Please note: This documentation is very dated and should be treated as an old draft. Among the major updates as of 8/2005 are a jump from version .6 to .8, the renaming of staging to launcher.

Chapter 1. Pyre in a Nutshell

Table of Contents

Introduction to Pyre
The Pyre Framework
Pyre is a Software Architecture
Pyre is a Multi-layered Architecture
Pyre and Python
Flexibility through the Use of Scripting
Python Background
Python Resources
Pyre Users
Visiting Scientist
Instrument Specialist
Expert Scientist
Analysis Expert
Software Integrator
Framework Maintainer
Pyre Conventions
Naming
File Organization and Exceptions
Constructors and Data
Public vs. Private Notation
Basic Data Members
Controlled Data Member Access
Using the Pyre Inventory

Introduction to Pyre

Pyre is not an acronym. It's not a combustible, either. It's a 21st century software framework for high performance computing. Written in Python, Pyre is an extensible, object-oriented framework for specifying and staging complex, multi-physics simulations. It includes support for remote monitoring and visualization. With Pyre, you do not need to be fluent in FORTRAN or C to harness the power of massively parallel resources.

Pyre, which has the ability to utilize code written in other languages, provides a level of transparency that allows scientists to focus on their research rather than being distracted by computational details. However, while Pyre will enable the average user, it was also designed not to hinder expert users, offering powerful, flexible development features.
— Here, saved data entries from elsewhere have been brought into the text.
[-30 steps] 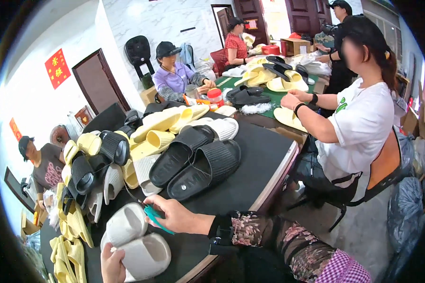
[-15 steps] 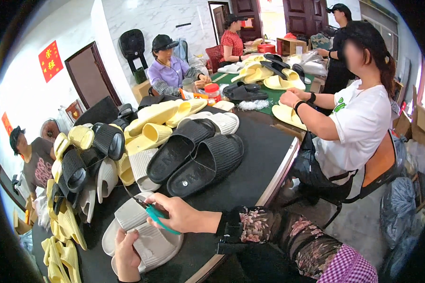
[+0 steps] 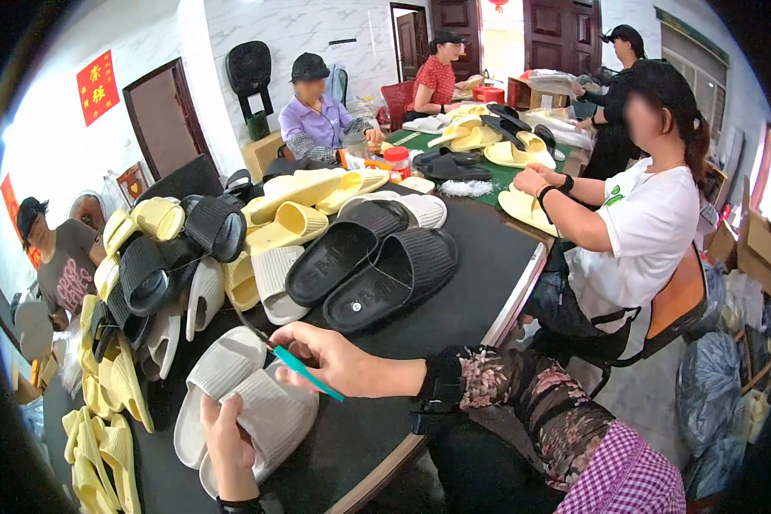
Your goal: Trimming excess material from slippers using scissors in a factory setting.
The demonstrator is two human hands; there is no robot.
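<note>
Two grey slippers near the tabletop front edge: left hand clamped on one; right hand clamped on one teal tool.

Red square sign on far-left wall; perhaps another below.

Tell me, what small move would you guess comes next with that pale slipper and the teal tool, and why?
Probably bringing the tool's tip down onto the slipper's edge. The left hand grips the pale grey slipper on the dark table, and the right hand holds the teal-handled tool just above it, tip near the strap.
</note>
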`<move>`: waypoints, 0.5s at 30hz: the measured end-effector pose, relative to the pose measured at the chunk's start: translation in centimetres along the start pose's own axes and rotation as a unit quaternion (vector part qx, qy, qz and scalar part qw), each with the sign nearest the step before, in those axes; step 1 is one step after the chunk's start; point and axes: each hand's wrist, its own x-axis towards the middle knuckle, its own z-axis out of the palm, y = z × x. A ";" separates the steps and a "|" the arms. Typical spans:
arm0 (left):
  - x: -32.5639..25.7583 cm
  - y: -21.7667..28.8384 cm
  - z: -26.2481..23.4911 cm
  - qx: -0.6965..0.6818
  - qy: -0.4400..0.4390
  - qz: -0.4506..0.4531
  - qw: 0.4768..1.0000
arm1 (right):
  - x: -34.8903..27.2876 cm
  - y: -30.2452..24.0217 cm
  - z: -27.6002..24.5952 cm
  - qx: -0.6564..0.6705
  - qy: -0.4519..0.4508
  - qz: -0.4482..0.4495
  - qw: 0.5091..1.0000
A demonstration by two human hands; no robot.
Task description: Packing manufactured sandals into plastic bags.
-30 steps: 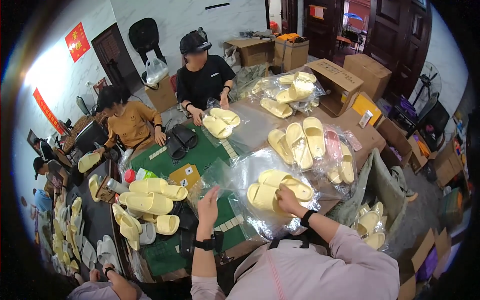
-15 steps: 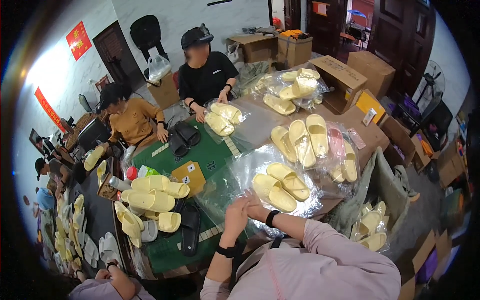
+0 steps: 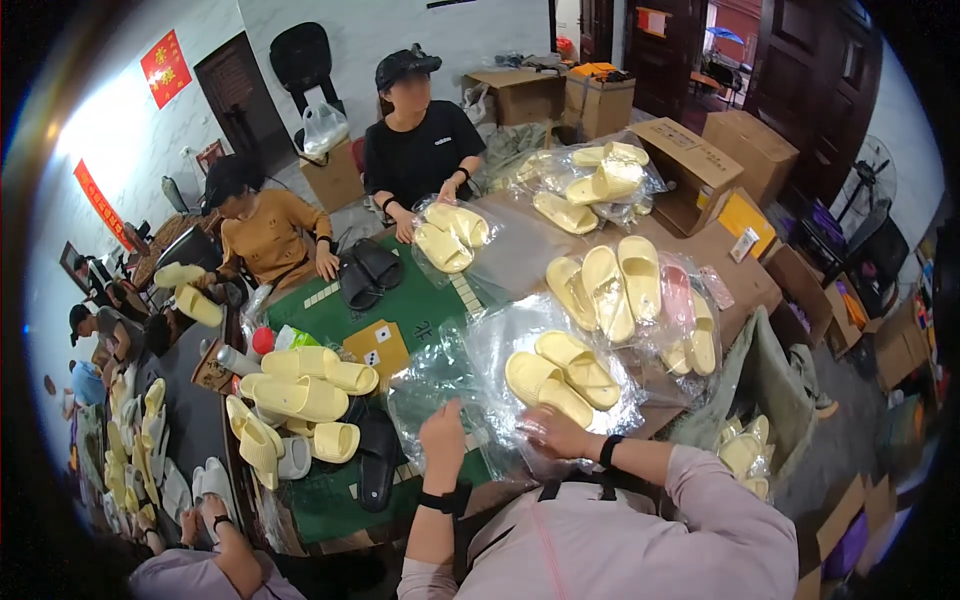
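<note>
My left hand [image 3: 443, 440] is closed, thumb side up, at the near edge of a clear plastic bag [image 3: 425, 385] and appears to pinch its film. My right hand [image 3: 555, 432] is smeared by motion beside the near end of a pair of pale yellow slippers [image 3: 550, 385]; its fingers cannot be made out. Those slippers lie side by side on clear, shiny plastic film. Behind them are more yellow slippers [image 3: 607, 295] and a pink slipper [image 3: 676, 295], partly wrapped in film.
Yellow slippers [image 3: 300, 395] are piled at the left, next to a black slipper [image 3: 376, 465] on the green table top [image 3: 330, 510]. Across the table a person in black [image 3: 420, 150] handles bagged slippers. A sack [image 3: 790, 400] with bagged slippers stands at the right. Cardboard boxes [image 3: 690, 165] stand behind.
My hands were together and have parted: the left went down and left, the right moved right toward the slippers. The plastic bag at the left now bulges up. A person at the far left moved two slippers.
</note>
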 end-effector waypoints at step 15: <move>-7.6 -0.3 6.1 0.045 -0.156 -0.075 0.984 | -4.4 11.0 6.6 0.154 0.056 0.519 0.839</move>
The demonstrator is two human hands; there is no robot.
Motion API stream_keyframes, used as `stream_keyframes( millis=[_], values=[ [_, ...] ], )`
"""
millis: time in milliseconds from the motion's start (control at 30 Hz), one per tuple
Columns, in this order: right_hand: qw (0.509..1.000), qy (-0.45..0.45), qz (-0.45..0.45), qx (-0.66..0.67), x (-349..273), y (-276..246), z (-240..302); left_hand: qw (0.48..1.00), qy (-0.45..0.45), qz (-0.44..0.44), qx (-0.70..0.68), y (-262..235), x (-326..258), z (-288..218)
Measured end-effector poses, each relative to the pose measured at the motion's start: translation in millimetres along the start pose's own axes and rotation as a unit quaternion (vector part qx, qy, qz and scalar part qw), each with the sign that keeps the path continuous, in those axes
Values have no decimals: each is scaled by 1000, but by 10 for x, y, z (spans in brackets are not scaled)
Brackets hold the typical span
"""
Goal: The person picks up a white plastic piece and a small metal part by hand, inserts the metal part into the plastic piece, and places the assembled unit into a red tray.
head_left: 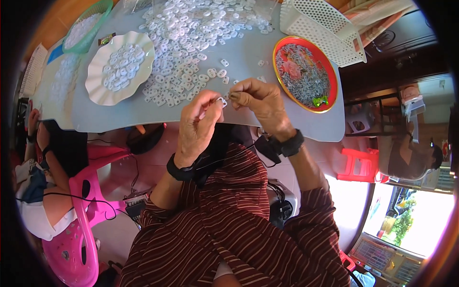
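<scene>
Above the near edge of the grey table (pixel 112 119), my left hand (pixel 197 125) pinches a small white plastic piece with holes (pixel 223 102). Close beside it, my right hand (pixel 266 106) has thumb and index finger pressed together; what they hold, if anything, is too small to make out. A large heap of similar white pieces (pixel 179 40) spreads from the table's far side toward my left hand. To the right, a red tray with a gold rim (pixel 333 76) holds many small grey metal parts (pixel 306 81), perhaps screws, and a green wrapped sweet (pixel 320 101).
A scalloped white plate (pixel 95 90) carries more white pieces on the left. Behind it stands a green basket (pixel 106 10); a white perforated basket (pixel 325 29) is at the far right. Another person's arm (pixel 55 158) and a pink chair (pixel 86 229) are at left.
</scene>
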State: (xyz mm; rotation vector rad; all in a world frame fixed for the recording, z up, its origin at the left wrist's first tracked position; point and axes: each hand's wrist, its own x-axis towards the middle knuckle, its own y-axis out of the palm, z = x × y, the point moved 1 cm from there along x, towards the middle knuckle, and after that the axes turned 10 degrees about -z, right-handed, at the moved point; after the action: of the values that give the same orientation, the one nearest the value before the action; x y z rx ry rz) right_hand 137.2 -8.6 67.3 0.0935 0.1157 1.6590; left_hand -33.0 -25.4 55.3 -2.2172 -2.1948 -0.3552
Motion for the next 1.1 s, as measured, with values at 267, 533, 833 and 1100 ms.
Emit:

Pyre provides a software framework, or environment, in which the assorted codes can coexist. It was designed to solve the types of compatibility issues run rampant in scientific computing. The framework can utilize codes written in Fortran, C, or C++, and produces a veneer that permits access to scientific computation without the user having to be a software engineer. Pyre also reduces the risk that changes in one code may produce unexpected results in another code.

Very Brief History

Michael Aivazis of the Center for Advanced Computing Research at Caltech began coding Pyre in 1998. As of September 1, 2003 shows Python consists of at 1300 classes and 70,000 lines of code with C++ having 30,000 lines of bindings and infrastructure. The largest run to-date was performed on the US Department of Energy's Nirvana: 1764 processors, 2.7 mel solid fluid, 256x256x512 fluid, approximately 3,000 timesteps/24 hours, and approximately 1.5 terabytes of data.

Pyre development has been funded by the Department of Energy's Advanced Simulation and Computing program and the National Science Foundation's Information Technology Research (ITR) program (grant #0205653). Development is housed at Caltech's Center for Advanced Computing Research.

Pyre is Neither Pythia Nor an Acronym

There has been some confusion over the distinction between Pythia and Pyre. Pythia is a larger collection of tools that includes Pyre.

Pyre was never intended to be an acronym, though various people have extracted one from a PYthon fRamEwork, PYthon Run-time Environment and the PYre Research Environment.

Figure 1.1. Pyre vs. Pythia

Pyre vs. Pythia
Pythia refers to the Pyre framework and a collection of packages that interact with it, such an interface to the ACIS solid modeling package.